- Exercise details: Please copy every line of the records below that holds the word "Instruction".

(Collected data entries)
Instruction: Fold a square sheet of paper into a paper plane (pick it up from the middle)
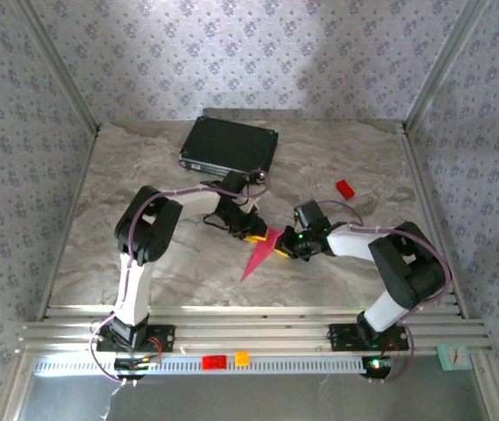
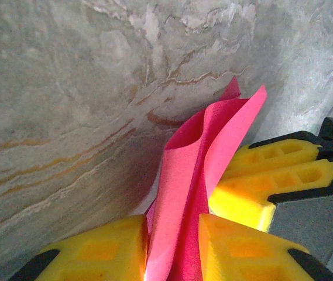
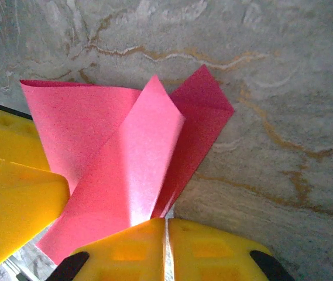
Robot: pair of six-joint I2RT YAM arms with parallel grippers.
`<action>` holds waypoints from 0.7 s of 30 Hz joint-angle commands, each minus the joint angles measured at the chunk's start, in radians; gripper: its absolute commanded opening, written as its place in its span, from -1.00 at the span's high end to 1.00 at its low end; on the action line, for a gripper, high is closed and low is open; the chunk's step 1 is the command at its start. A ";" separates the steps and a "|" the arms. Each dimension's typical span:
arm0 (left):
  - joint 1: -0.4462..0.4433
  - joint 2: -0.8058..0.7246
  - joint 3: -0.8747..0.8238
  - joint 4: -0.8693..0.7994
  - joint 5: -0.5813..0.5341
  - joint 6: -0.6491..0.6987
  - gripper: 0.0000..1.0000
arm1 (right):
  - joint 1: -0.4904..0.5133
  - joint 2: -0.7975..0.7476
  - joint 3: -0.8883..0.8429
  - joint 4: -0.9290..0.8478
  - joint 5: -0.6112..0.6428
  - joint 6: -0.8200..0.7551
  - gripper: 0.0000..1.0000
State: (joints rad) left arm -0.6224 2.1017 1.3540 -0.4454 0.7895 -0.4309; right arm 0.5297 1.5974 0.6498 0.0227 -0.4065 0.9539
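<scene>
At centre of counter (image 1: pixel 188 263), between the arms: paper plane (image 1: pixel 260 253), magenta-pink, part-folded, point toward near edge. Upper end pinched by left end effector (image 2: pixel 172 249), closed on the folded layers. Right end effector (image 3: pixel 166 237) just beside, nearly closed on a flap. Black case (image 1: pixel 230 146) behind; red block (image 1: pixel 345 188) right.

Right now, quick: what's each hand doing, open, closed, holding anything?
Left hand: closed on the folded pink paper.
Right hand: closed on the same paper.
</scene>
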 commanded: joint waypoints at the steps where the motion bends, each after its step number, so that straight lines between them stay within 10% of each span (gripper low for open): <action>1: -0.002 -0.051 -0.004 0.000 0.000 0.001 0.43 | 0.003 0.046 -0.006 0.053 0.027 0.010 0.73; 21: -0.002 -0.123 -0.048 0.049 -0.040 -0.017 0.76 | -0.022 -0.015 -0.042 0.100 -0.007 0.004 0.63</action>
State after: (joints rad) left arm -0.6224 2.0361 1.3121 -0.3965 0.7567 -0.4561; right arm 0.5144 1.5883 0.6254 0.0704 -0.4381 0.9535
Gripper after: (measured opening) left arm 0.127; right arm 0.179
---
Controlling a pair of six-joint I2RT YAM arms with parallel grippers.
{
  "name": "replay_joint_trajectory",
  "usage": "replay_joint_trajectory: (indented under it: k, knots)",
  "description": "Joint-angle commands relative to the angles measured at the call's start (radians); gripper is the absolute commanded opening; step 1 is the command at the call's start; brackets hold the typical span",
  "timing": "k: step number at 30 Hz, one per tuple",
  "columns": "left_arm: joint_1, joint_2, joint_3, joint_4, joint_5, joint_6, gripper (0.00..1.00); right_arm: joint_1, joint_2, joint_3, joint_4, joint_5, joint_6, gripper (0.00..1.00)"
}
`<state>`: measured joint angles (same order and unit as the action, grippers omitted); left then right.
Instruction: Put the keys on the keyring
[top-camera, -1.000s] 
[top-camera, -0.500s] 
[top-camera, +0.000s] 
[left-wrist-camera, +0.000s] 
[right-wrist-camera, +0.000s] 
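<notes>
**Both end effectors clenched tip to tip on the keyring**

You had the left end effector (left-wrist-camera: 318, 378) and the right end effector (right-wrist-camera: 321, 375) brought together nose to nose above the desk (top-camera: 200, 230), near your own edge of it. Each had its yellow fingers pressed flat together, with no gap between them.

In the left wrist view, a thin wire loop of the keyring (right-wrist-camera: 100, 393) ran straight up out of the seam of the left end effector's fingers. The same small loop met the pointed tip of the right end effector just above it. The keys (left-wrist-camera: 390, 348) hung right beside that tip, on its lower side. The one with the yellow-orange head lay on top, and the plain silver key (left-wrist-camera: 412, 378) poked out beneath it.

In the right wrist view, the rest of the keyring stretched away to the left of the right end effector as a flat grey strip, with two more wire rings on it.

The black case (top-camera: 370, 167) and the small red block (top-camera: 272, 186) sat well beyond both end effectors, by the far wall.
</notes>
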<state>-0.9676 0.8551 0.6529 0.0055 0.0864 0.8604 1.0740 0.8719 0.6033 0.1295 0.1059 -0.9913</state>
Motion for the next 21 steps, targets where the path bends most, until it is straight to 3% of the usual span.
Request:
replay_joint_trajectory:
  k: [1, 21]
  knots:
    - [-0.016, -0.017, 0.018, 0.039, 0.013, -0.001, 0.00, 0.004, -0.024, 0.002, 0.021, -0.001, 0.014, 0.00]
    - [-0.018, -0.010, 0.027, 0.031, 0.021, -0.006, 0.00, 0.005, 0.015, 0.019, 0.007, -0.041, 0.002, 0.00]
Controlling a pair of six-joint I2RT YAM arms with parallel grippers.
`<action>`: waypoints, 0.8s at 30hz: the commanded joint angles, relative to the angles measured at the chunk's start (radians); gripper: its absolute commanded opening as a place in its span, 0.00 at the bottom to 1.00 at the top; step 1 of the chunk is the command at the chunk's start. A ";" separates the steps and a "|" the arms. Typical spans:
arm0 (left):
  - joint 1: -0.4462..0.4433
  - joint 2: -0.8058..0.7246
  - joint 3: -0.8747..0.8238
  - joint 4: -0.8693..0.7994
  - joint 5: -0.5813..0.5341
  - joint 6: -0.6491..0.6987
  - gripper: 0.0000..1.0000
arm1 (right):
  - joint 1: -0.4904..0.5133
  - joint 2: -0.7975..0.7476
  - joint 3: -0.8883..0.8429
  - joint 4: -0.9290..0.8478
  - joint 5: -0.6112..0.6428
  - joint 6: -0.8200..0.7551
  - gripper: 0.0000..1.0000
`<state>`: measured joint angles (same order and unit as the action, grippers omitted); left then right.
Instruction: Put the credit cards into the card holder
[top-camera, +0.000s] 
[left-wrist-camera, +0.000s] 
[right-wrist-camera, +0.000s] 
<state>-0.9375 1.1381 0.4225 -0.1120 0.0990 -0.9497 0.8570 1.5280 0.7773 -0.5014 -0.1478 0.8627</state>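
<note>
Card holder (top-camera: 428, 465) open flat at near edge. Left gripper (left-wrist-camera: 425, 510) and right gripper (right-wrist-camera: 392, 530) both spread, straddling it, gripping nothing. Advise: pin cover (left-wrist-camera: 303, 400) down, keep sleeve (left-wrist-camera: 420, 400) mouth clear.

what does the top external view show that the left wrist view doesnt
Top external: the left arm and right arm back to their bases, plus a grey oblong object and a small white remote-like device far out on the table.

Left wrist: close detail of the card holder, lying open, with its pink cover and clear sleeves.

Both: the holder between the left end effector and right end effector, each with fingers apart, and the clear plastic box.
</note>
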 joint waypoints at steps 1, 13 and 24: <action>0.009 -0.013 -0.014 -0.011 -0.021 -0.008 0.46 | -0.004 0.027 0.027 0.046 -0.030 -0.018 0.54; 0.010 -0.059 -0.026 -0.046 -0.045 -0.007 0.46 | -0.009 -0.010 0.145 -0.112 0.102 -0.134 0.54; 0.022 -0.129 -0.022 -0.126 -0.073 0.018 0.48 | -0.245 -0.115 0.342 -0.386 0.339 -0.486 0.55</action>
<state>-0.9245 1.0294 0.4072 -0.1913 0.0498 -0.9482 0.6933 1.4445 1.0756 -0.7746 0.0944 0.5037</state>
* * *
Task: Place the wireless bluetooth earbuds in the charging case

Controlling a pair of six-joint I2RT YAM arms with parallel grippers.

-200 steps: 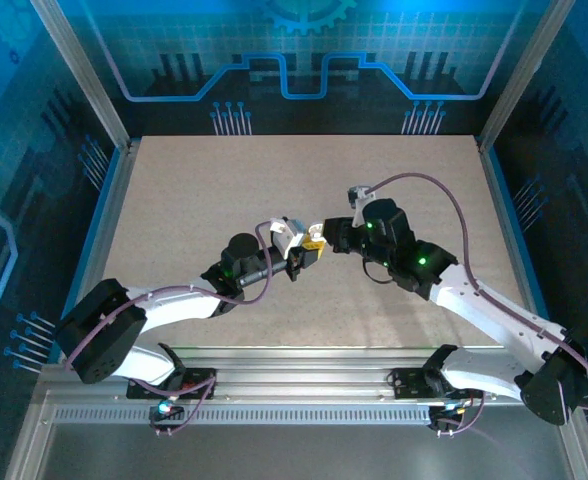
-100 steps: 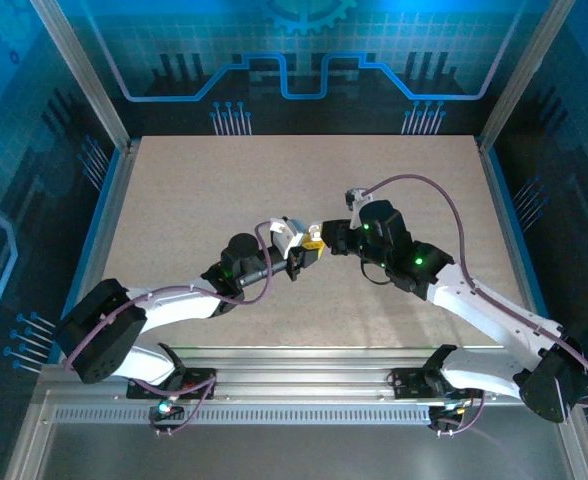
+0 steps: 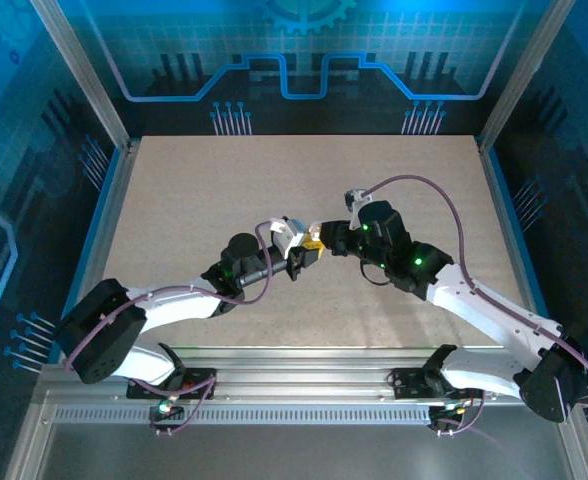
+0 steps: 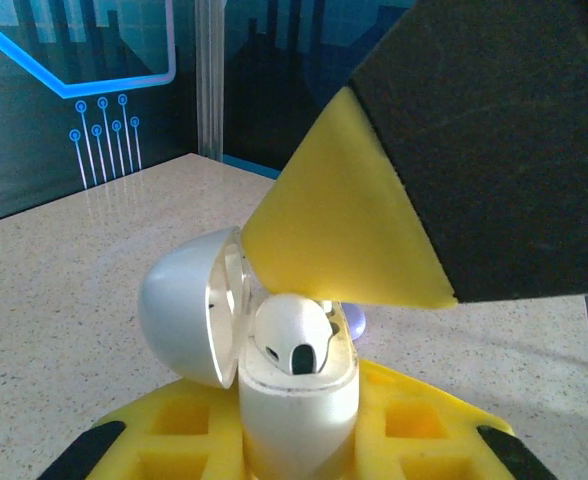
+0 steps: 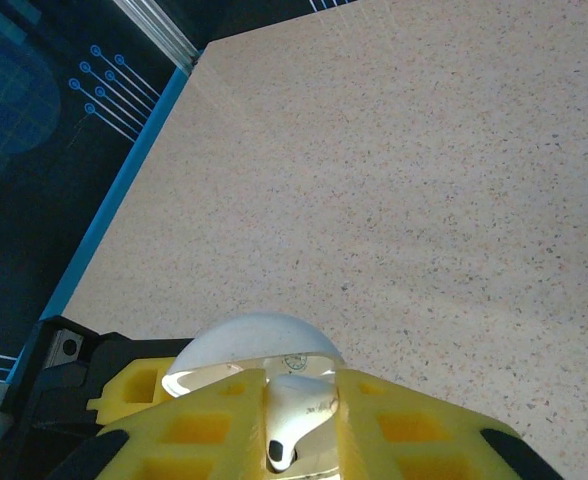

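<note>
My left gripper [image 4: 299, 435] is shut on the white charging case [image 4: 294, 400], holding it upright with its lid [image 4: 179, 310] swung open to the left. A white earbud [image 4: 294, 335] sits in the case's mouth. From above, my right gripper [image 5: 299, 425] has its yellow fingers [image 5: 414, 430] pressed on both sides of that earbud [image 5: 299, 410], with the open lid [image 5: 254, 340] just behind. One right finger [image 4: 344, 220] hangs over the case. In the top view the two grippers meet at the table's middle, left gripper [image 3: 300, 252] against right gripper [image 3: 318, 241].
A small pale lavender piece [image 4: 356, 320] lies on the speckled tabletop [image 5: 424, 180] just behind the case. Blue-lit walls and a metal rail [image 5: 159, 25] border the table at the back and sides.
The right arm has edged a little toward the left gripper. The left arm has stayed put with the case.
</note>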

- Finished task:
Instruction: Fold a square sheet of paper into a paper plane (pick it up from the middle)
Instruction: Put the keys on the keyring
Instruction: Put the credit cards into the card holder

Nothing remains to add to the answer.